# ASSIGNED TASK
Every line below that holds the string "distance" should be copied.

(RECORDS begins)

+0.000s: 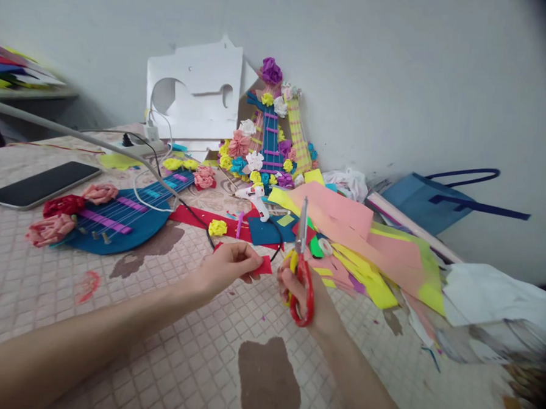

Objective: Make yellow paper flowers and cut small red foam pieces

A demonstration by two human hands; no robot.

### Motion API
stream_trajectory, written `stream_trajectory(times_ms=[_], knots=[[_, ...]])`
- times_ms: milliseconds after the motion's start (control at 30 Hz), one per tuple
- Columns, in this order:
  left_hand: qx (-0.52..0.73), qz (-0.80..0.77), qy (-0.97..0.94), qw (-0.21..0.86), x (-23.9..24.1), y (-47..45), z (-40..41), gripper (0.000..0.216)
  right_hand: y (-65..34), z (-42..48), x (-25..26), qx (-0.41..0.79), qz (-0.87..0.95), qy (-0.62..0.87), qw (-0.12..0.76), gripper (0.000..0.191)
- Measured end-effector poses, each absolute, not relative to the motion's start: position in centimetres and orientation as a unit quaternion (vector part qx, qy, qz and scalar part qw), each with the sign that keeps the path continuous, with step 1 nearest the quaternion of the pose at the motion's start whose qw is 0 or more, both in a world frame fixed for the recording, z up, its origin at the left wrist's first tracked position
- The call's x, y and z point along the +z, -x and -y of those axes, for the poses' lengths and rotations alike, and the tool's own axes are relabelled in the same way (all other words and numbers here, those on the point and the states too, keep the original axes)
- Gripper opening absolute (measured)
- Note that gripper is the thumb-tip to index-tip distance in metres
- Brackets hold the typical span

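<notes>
Between the thumb and fingers of my left hand (236,262) is a small piece of red paper (265,266); its right end sticks out. My right hand (311,295) is closed round a pair of scissors (304,278) with red and yellow handles. The blades point up and away, apart from the red paper. Just beyond my hands lie a white hot glue gun (255,197), a yellow paper flower (217,228), a strip of red paper (192,217) and a dark blue sheet (267,230). To the left rests a blue guitar shape (121,221) with strings and paper flowers.
Flower-covered guitar shapes (270,137) and white cut-out boards (191,93) lean on the wall. Coloured paper sheets (345,214) pile up at right, near a blue bag (426,203). A tablet (40,182) and a power strip (141,146) lie left; cables cross the table.
</notes>
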State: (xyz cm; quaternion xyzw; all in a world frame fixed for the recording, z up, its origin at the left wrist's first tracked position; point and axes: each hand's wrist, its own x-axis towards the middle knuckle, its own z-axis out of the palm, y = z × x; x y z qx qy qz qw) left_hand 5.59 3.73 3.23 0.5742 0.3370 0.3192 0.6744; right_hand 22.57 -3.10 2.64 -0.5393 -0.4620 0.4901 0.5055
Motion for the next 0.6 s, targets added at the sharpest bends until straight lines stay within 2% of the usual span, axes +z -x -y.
stream_trajectory(times_ms=[167,400,600], knots=[[0.3,-0.339,-0.598,0.661,3.4,-5.5,-3.2,0.024,-20.7,3.2,2.6,0.51,0.428,0.521,0.534,0.031],[0.251,-0.358,-0.547,0.714,3.9,-5.7,-2.7,0.024,-21.0,3.2,2.6,0.518,0.382,0.516,0.566,0.028],[0.245,-0.36,-0.538,0.722,3.7,-5.7,-2.4,0.023,-21.0,3.3,1.6,0.534,0.371,0.513,0.561,0.025]])
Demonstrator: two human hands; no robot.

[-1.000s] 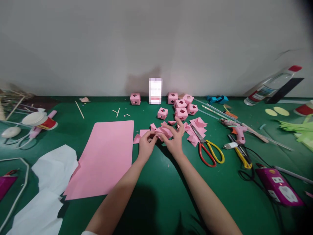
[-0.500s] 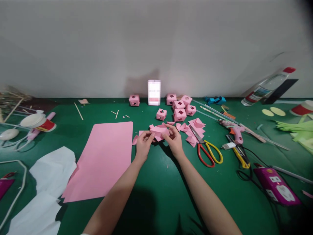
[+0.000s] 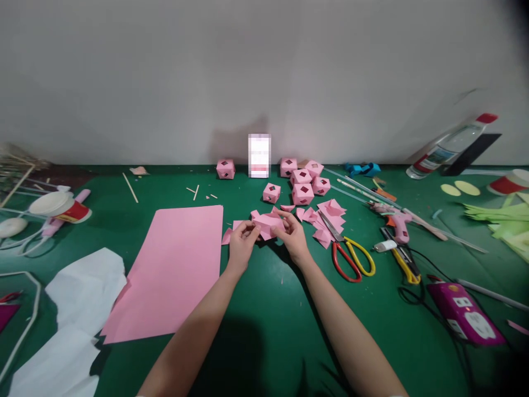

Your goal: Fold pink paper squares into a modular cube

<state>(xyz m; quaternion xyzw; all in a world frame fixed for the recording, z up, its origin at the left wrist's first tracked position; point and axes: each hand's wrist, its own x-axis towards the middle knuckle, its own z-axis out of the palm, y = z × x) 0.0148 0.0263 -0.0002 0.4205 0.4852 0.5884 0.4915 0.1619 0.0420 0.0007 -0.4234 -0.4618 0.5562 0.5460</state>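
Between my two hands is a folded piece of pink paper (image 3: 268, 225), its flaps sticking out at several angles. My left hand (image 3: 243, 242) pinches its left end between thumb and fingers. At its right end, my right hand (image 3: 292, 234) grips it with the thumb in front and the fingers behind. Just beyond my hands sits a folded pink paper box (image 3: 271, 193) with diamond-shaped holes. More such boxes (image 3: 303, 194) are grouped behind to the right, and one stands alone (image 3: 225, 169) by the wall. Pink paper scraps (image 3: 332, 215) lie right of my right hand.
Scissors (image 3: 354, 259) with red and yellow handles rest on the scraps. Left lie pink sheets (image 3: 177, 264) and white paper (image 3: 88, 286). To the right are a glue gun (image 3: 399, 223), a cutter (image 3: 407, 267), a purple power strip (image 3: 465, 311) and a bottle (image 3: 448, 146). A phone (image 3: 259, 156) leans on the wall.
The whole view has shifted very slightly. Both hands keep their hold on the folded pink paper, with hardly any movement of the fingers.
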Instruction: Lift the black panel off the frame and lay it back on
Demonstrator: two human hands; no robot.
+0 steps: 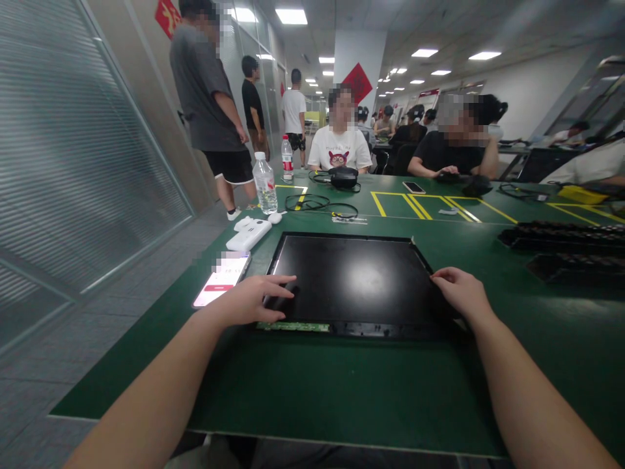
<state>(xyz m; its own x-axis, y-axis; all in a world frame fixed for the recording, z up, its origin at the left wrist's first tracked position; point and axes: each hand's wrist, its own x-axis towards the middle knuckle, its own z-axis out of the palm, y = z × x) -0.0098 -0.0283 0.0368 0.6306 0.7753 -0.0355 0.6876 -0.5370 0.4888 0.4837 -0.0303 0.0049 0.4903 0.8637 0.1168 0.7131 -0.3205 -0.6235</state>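
Observation:
A black display panel (351, 270) lies flat on the green table, with a ceiling light mirrored in its dark surface. Along its near edge a strip of green circuit board (293, 327) shows at the left. My left hand (258, 298) is open, its fingers spread over the panel's left edge. At the right edge, the thumb and fingers of my right hand (459, 290) pinch the panel's black frame. A small pale tab (413, 240) sticks out at the far right corner.
Left of the panel lie a lit phone (222, 280) and a white power bank (249, 234). Behind them stand a water bottle (265, 184) and a looped black cable (319, 204). Black slotted parts (561, 234) lie at the right. People sit across the table (366, 384).

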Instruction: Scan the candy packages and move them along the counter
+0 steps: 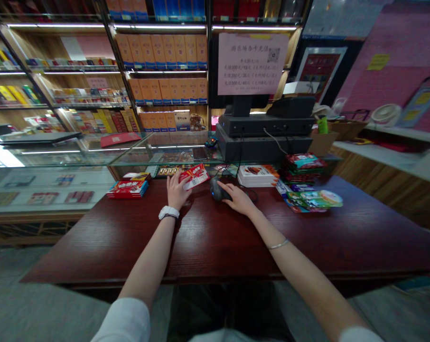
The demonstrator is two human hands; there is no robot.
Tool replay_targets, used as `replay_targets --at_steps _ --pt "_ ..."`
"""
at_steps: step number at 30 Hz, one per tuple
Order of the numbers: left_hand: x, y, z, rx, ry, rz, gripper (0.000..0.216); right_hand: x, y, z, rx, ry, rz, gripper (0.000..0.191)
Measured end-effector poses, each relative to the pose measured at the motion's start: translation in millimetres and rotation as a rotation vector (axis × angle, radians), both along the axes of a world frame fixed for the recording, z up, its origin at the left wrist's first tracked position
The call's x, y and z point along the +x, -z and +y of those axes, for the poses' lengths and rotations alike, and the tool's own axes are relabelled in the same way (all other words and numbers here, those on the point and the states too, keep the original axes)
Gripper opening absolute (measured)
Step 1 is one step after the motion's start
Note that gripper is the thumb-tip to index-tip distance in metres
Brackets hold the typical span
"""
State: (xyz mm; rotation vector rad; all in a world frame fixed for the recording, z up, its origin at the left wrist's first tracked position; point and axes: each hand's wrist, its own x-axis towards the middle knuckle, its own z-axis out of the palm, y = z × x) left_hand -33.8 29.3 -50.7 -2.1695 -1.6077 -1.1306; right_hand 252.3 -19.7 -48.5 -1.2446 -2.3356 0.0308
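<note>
My left hand (177,191) grips a flat red snack box (195,176) by its left end, its white barcode patch turned toward me. Close on the right, my right hand (238,199) is wrapped round a dark handheld barcode scanner (218,191), whose head faces the box. A small gap separates scanner and box. Both hands are over the far half of the dark red wooden table (215,237). To the left of my left hand lies a stack of red and blue snack boxes (127,188).
White boxes (256,176), a pile of red packets (303,167) and green and blue packets (313,199) lie at the right. Behind stand a cash register (265,137) and a glass display counter (175,142). Shelves (165,70) of boxes line the back.
</note>
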Motion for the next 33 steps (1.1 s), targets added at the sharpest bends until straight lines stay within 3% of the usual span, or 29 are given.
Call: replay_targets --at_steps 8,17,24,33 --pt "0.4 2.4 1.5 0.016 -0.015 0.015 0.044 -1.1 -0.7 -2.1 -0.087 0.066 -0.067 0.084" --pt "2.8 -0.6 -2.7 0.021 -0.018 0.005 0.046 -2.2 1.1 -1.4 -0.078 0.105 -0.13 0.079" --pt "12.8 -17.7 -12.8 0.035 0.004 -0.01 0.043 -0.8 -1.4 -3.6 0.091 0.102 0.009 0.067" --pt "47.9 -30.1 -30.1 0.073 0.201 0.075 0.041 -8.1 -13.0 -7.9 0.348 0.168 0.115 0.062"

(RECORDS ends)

# THE ANSWER
- Note that gripper is the thumb-tip to index-tip distance in metres
Note that gripper is the thumb-tip to index-tip distance in metres

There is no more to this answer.